É uma mulher de 23 anos. Há pouco tempo atrás frequentava religiosamente a noite paulistana para se divertir e vadiar. Beber como lhe convinha, deitar com o homem que lhe apetecesse. Era assim, cada dia com um. Cada dia com uma exaltação quase mecânica do prazer. A libertinagem com alguma pulsão de morte disfarçada de pulsão de vida. Foi numa onda assim que Ana conheceu Roberto. Uma alegria feroz dentro do pequeno salão. Sorrisos, fumaça de cigarro, mais cerveja. Música nos ouvidos. Amigos ao redor que gritavam “beija logo vai”. Aí, o beijo. Depois uma alegria infinda que transbordava pelos olhos, pelos dentes brancos amarelados à meia luz. A mulher ria. Gargalhava. Estava plena às seis horas da manhã de um sábado. Saíram do local e sentaram na calçada.
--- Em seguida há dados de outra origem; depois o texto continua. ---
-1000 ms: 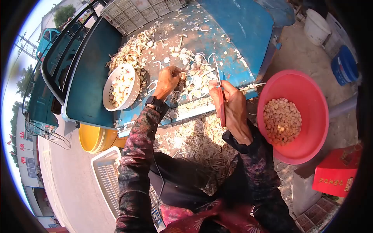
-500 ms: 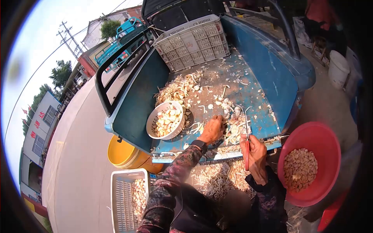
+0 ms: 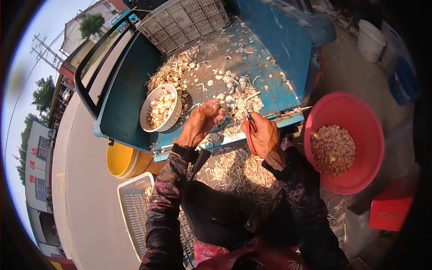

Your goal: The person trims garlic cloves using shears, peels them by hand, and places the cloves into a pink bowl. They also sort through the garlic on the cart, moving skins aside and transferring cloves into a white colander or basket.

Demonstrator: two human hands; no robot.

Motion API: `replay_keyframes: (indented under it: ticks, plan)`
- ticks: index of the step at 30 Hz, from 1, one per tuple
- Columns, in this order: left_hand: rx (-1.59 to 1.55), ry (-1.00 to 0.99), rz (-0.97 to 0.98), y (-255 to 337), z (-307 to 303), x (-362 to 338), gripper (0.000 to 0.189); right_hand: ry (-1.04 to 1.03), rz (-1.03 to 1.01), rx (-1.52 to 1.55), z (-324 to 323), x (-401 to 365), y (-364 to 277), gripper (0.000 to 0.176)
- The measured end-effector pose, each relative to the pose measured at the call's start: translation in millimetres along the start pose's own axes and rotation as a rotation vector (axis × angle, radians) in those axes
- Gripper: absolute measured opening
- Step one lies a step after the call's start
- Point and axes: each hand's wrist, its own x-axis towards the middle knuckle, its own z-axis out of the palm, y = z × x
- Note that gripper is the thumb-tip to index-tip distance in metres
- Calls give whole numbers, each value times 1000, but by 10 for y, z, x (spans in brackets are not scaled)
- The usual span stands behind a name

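My right hand (image 3: 264,137) is wrapped round a pair of scissors (image 3: 247,118) with red handles, its blades pointing up over the blue cart bed (image 3: 274,96). My left hand (image 3: 200,122), with a dark band at the wrist, is raised over the bed's near edge. Its fingers are curled together, and whatever they may hold is hidden. Just beyond the scissors lie garlic bulbs (image 3: 243,83) with stems and loose skins. Left of my left hand, a white perforated bowl (image 3: 176,112) holds peeled-looking garlic cloves (image 3: 162,108).
A red basin (image 3: 371,135) of cloves stands at the right. Below the cart's left side are a yellow bucket (image 3: 121,159) and a white crate (image 3: 128,211). A grey crate (image 3: 184,22) sits at the bed's back. Stem trimmings (image 3: 234,173) cover the ground below the edge.
My left hand has lifted from the garlic pile and turned, fingers curled. The scissors have come closer to it, in my right hand. The whole view has shifted.
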Motion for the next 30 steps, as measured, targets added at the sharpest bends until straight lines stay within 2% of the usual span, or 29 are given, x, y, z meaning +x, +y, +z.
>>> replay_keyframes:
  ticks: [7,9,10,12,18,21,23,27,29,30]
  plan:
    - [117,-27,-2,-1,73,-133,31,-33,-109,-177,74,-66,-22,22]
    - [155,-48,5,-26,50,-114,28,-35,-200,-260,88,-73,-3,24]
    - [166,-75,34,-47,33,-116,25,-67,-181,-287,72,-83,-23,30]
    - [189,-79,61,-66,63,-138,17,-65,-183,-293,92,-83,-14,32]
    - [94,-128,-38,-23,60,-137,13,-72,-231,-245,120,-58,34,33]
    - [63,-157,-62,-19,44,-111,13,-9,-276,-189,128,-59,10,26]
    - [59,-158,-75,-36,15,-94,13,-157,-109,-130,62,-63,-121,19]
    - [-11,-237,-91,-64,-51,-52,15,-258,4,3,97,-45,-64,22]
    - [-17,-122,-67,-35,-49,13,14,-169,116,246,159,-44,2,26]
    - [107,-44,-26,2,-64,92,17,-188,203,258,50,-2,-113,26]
Mais beijos e afagos. Ana ainda está com este mesmo homem depois de oito meses. Pouco? Sim, pouco. Pouco para os casais que comemoram as bodas. Muito para quem transa com o outro por vinte minutos num banheiro qualquer.
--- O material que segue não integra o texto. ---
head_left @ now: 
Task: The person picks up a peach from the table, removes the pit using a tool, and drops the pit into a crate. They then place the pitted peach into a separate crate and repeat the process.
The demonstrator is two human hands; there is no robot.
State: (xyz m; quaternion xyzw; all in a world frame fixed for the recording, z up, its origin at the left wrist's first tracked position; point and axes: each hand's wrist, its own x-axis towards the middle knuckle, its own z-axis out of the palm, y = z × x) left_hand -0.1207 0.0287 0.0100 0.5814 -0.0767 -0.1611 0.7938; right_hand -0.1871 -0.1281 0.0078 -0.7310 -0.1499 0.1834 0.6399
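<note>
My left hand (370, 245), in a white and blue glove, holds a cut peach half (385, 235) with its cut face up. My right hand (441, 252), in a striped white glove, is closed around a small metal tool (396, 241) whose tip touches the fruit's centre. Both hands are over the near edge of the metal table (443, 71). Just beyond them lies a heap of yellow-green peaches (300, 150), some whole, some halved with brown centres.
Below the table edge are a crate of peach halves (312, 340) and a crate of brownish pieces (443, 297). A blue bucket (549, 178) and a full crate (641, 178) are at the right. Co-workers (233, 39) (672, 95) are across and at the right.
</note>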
Ana já não era mulher de quinze minutos, mas também não tinha completado bodas. Entretanto, é um tempo longo. Sobretudo, se pensarmos que ela se perde na realidade. Entretanto com o aparecimento de Roberto, lhe foi como o aparecimento da luz. Ficou perplexa e ainda fica de vez em quando o entusiasmo salta pelos olhos de Roberto. Caminham por ruas conhecidas e frágeis. Entram em lojas de móveis. Almejam o sonho de morarem juntos, de construírem a vida conjunta e criarem filhotes. Aparecem como o melhor casal dos últimos tempos. Mas Ana se masturba com freqüência pensando em outros homens. Porque Roberto não lhe satisfaz.
Poderia fazer como todos os outros e sair e vadiar, prometer fidelidade eterna no dia seguinte depois de uma noite com liberdade. Não consegue. Precisa conseguir alto grau de hipocrisia para chamar Roberto de “meu amor” depois de abrir as pernas a outro. Pensa então que não deve fazê-lo.
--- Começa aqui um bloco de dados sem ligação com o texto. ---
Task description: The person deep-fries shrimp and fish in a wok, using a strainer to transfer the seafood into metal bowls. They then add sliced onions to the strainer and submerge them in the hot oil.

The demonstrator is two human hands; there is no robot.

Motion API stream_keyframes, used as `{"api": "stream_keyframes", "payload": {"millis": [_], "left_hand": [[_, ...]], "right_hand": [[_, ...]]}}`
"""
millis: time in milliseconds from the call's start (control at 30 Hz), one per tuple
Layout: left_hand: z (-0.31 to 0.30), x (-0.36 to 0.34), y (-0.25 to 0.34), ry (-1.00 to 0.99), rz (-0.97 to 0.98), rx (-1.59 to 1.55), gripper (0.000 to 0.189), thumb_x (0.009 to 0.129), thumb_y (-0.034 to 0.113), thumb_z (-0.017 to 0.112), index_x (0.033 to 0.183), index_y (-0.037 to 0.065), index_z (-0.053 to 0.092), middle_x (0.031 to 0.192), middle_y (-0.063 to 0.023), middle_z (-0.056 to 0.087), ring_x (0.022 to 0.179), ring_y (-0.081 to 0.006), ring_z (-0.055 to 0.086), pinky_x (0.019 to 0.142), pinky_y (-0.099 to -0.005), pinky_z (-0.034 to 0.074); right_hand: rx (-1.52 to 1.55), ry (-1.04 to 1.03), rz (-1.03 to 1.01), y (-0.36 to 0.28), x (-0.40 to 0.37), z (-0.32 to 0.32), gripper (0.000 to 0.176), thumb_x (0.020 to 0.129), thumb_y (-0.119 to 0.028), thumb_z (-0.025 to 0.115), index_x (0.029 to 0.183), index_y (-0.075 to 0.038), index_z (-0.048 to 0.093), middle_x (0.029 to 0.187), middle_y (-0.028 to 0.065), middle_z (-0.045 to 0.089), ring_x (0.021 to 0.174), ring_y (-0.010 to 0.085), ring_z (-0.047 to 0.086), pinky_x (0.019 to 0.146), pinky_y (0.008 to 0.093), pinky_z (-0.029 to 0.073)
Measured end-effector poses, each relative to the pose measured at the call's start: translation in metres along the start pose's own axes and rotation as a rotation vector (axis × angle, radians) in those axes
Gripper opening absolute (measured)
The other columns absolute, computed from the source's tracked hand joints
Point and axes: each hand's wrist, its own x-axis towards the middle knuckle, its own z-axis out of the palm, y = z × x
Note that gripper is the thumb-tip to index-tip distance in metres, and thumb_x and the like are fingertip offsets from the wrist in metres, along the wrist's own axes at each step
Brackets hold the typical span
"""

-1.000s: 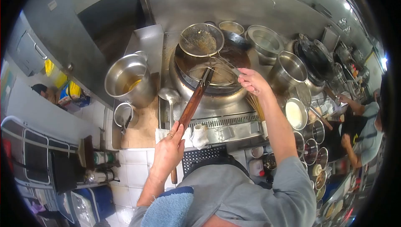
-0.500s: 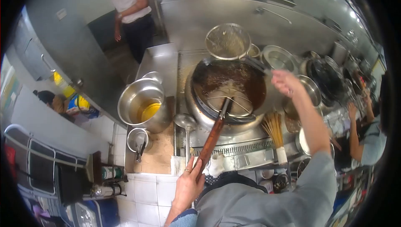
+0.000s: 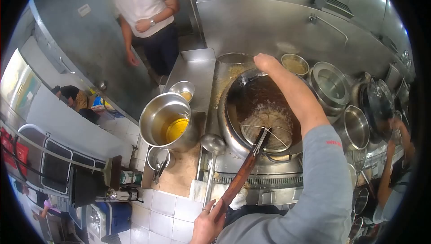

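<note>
My left hand (image 3: 210, 222) is wrapped round the wooden handle (image 3: 242, 175) of a large skimmer (image 3: 279, 137). The skimmer's round mesh head, crossed by wires, lies in the dark bubbling oil (image 3: 265, 87) of a wok (image 3: 226, 109). Over the wok's far edge my right hand (image 3: 266, 62) is closed beside the rim of a round strainer (image 3: 234, 55). That strainer is seen nearly edge-on behind the wok; its handle is hidden by the hand. A steel ladle (image 3: 213, 144) rests left of the wok.
Left stands a deep steel pot (image 3: 146, 125) with yellow liquid, beside small bowls. Pots (image 3: 357, 129) and a lidded-looking vessel (image 3: 331, 82) line the right. A person in a white shirt (image 3: 146, 8) stands beyond the counter; another person's arms (image 3: 395, 154) are at far right.
My right hand has moved left and away to the wok's far edge. The strainer has tipped from face-on to nearly edge-on. My left hand still holds the skimmer, and the view has shifted.
</note>
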Motion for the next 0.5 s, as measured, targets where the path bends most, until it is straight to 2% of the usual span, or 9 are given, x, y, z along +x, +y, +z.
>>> {"api": "stream_keyframes", "payload": {"millis": [100, 200, 233, 267, 300, 367, 400, 433, 500], "left_hand": [[-0.002, 0.003, 0.010, -0.018, 0.002, 0.004, 0.044, 0.083, 0.006, 0.061, 0.126, 0.010, 0.056, 0.119, -0.0234, 0.057, 0.100, -0.0443, 0.058, 0.084, -0.0455, 0.050], [-0.001, 0.003, 0.004, -0.021, 0.017, 0.047, 0.045, 0.082, 0.006, 0.061, 0.127, 0.010, 0.055, 0.120, -0.0224, 0.056, 0.100, -0.0442, 0.058, 0.083, -0.0456, 0.050], [0.000, 0.002, 0.001, -0.026, 0.029, 0.060, 0.045, 0.082, 0.006, 0.061, 0.127, 0.010, 0.055, 0.120, -0.0221, 0.056, 0.100, -0.0441, 0.058, 0.083, -0.0457, 0.050], [-0.005, 0.002, 0.001, -0.072, 0.044, 0.039, 0.047, 0.081, 0.006, 0.062, 0.127, 0.005, 0.053, 0.120, -0.0240, 0.056, 0.099, -0.0421, 0.059, 0.082, -0.0440, 0.050], [-0.006, 0.003, -0.001, -0.053, 0.127, 0.105, 0.049, 0.079, 0.005, 0.062, 0.127, 0.004, 0.053, 0.118, -0.0243, 0.057, 0.096, -0.0420, 0.060, 0.080, -0.0446, 0.052], [-0.002, 0.009, -0.016, -0.041, 0.322, 0.226, 0.053, 0.076, 0.005, 0.061, 0.128, 0.003, 0.052, 0.114, -0.0249, 0.058, 0.090, -0.0420, 0.063, 0.075, -0.0457, 0.054], [0.006, 0.014, -0.032, -0.053, 0.419, 0.256, 0.056, 0.073, 0.000, 0.057, 0.128, -0.001, 0.050, 0.110, -0.0270, 0.057, 0.086, -0.0431, 0.062, 0.072, -0.0465, 0.054], [0.004, 0.014, -0.033, -0.100, 0.384, 0.271, 0.056, 0.075, 0.001, 0.058, 0.130, -0.001, 0.049, 0.114, -0.0268, 0.056, 0.093, -0.0436, 0.060, 0.080, -0.0455, 0.051], [0.000, 0.015, -0.031, -0.070, 0.534, 0.301, 0.053, 0.075, 0.001, 0.056, 0.127, -0.003, 0.050, 0.111, -0.0311, 0.055, 0.087, -0.0449, 0.062, 0.072, -0.0470, 0.053]], "right_hand": [[-0.006, 0.135, -0.017, 0.008, -0.001, -0.005, 0.024, 0.085, -0.003, 0.049, 0.097, 0.001, 0.069, 0.106, 0.0217, 0.066, 0.099, 0.0356, 0.064, 0.085, 0.0434, 0.053], [0.048, 0.090, 0.050, 0.034, -0.031, -0.041, 0.030, 0.087, -0.005, 0.047, 0.107, -0.003, 0.068, 0.113, 0.0198, 0.064, 0.105, 0.0344, 0.063, 0.089, 0.0438, 0.052], [0.062, 0.146, 0.036, 0.053, -0.039, -0.045, 0.031, 0.086, -0.004, 0.047, 0.111, -0.003, 0.066, 0.111, 0.0197, 0.065, 0.102, 0.0334, 0.064, 0.085, 0.0431, 0.053], [0.077, 0.201, 0.034, 0.077, -0.051, -0.049, 0.033, 0.086, -0.004, 0.048, 0.115, -0.003, 0.064, 0.110, 0.0196, 0.066, 0.099, 0.0324, 0.065, 0.081, 0.0425, 0.054], [0.091, 0.255, 0.045, 0.102, -0.071, -0.049, 0.036, 0.085, -0.003, 0.048, 0.118, -0.003, 0.062, 0.108, 0.0195, 0.066, 0.095, 0.0314, 0.067, 0.077, 0.0418, 0.055], [0.345, 0.180, 0.193, 0.135, -0.153, -0.069, 0.047, 0.084, -0.003, 0.050, 0.132, -0.004, 0.050, 0.096, 0.0136, 0.067, 0.078, 0.0252, 0.065, 0.064, 0.0381, 0.053], [0.477, 0.153, 0.278, 0.146, -0.201, -0.074, 0.055, 0.084, -0.002, 0.050, 0.139, -0.004, 0.044, 0.090, 0.0106, 0.067, 0.069, 0.0221, 0.064, 0.057, 0.0363, 0.053], [0.635, 0.155, 0.345, 0.155, -0.251, -0.067, 0.057, 0.085, -0.003, 0.050, 0.141, -0.005, 0.041, 0.085, 0.0081, 0.063, 0.065, 0.0182, 0.058, 0.053, 0.0331, 0.048], [0.946, 0.215, 0.471, 0.162, -0.356, -0.053, 0.061, 0.086, -0.004, 0.050, 0.145, -0.006, 0.035, 0.076, 0.0029, 0.056, 0.055, 0.0104, 0.047, 0.044, 0.0267, 0.040]]}}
Não dever fazer não é uma promessa. É só uma obrigação que pode ser cumprida ou não. Ana acha que se deve cumprir a fidelidade, embora tudo o que é oposto lhe é melhor. Mantém, por fim, como uma atriz, dois lados de um mesmo jogo. Uma parte com todos os desejos contidos à espera da realização. Ou seja, desejos que serão realizados depois do término de seu relacionamento com Roberto. (Ela já pensa no fim). Uma segunda parte que promete a Roberto, os sonhos mais lindos e felizes. Alto grau de hipocrisia. Ana consegue ser a escória, quando quer. Além do sexo, havia outras coisas que incomodam Ana. Incomoda Ana ser mais forte e até mais masculina que Roberto. Não é uma questão de peso, é uma questão de objetividade. A mulher sempre foi muito direta, aberta. As coisas sempre tiverão uma lógica muito simples e nunca estivera preparada para as entrelinhas da relação amorosa. Vale dizer que ela não duvida do amor de Roberto e que goza com ele também. Mas agora deseja outra coisa. Outras experiências do pudor.

Entretanto, dizem por aí que, quando se quer muito uma coisa, o universo inteiro acaba por conspirar ao seu favor. Ela acredita nisso. Numa noite de liberdade, Ana traiu. Pelo menos, não foi com qualquer. Embora, tenha parecido que sim. Um amigo de muitos anos, por quem Ana fora apaixonada a maior parte de sua vida. Já tinham ficado no começo do ano passado e agora, novamente. Sempre fora uma relação um pouco problemática. Era com ele que Ana tinha algum exemplo das entrelinhas das relações amorosas. O fato não repercutiu na vida de Ana. Pensou nele por algumas vezes, mas nada além disso. Não queria enxergar aí mais entrelinhas desnecessárias.

No dia seguinte, a culpa. A vontade insensata de contar, de ser verdadeira até o ponto máximo. Vontade de esclarecer tudo para Roberto, porque ele era muito doce para merecer um par de chifres. Pensou em contar. Não contou. Ainda o chamou de “meu amor”. No fim das contas, a mulher queria aí um fio de moral. Queria agora, justificar o seu caráter. Não há justificativa. Ana não contou da traição e nem pretende contar. Já que, ela não interferiu em nenhum momento no amor que sente por Roberto. Esta é uma justificativa.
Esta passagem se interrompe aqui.